Visually, the historical and moral instability is expressed by frequent darkness, disproportionate shadows and tilted shots, where we constantly feel buildings and characters are going to fall (these shots being too recurrent, by the way). Side note: for night scenes, the cobblestone streets were systematically watered to enhance contrasts.

DAZZLING DOUBLE ENDING

Eventually, the movie rightfully ends in the sewer. Aesthetically stunning, this sequence is metaphorical in different ways:
  • The underground is where criminals escape the law by crossing borders: it represents the vile underlying part of this confused society. Evil is not East or West; it is not related to countries; it is everywhere. When everybody but Anna goes down there, they want to extirpate evil from its roots.
  • Harry in black and policemen in white sometimes are only a few meters away, illustrating the above-mentioned ambiguity about good and evil.
  • When Harry is looking for a way out, voices emerge from dark tunnels that look like funerary steles: it is as if he guiltily heard the people he murdered talking to him.
  • The sewer feels anthropomorphic: complex, dark, liquid, with different levels and small tubes. Hence figuratively characters dive inside their subconscious to be confronted to their evil part: Holly faces his alter ego Harry for the last time. Their gazes are similarly intense. Harry nods to Holly, a sign of agreement. In the final image, Holly's silhouette in the tunnel resembles Harry's previously.

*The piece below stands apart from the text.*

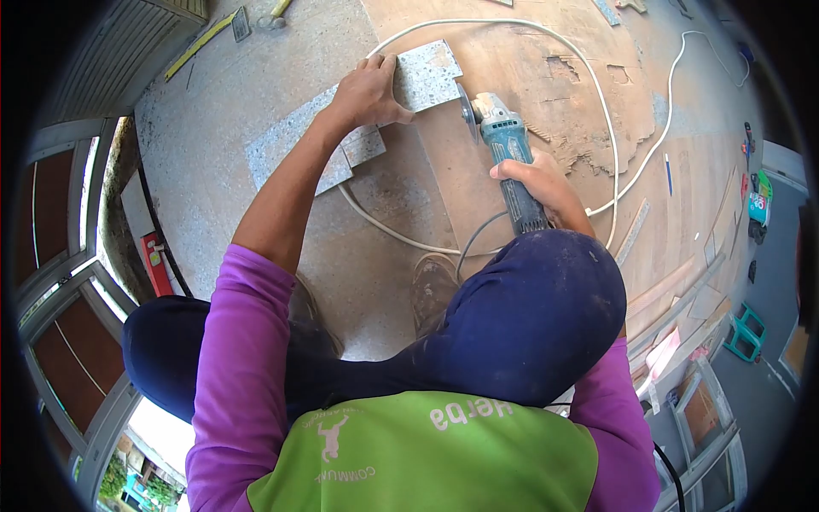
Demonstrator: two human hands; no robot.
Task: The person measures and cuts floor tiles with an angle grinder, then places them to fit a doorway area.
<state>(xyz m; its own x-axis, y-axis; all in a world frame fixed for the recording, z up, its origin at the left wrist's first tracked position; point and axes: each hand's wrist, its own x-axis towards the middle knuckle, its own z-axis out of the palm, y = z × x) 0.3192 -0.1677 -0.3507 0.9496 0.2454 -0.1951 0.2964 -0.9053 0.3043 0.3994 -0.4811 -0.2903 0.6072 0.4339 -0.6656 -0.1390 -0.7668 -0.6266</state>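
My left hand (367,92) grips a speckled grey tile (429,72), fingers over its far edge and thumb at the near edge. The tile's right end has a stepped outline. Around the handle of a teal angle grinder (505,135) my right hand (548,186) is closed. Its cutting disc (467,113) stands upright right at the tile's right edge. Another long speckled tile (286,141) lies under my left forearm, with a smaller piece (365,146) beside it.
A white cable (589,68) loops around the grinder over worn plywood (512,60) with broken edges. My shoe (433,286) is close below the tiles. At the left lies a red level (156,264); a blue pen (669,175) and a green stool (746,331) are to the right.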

This famous climatic sequence is followed by one of the greatest closing shots in cinema history: after the funeral, Holly waits for Anna. The image is deep, in the axis of the road; music plays softly; leaves are falling; Anna is a small figure that progressively grows bigger. Slowly, she just walks past Holly without looking at him and moves out of the frame. He is left alone. (It constitutes an important difference with the novel, which ends happily: Holly and Anna eventually walk together arm in arm. But Carol Reed thankfully imposed his ending. Greene ultimately admitted it was better.)

It is a dazzling shot, sharply contrasting with the previous sequence: bright, slow, silent, empty, melancholic, whilst the sewer sequence was dark, hectic, noisy, suffocating, cruel. It perfectly crowns this masterpiece: Anna despises Holly for his law-abiding betrayal. That's one of the banes of life: we sometimes prefer charismatic devils to honest fools, and love is blind.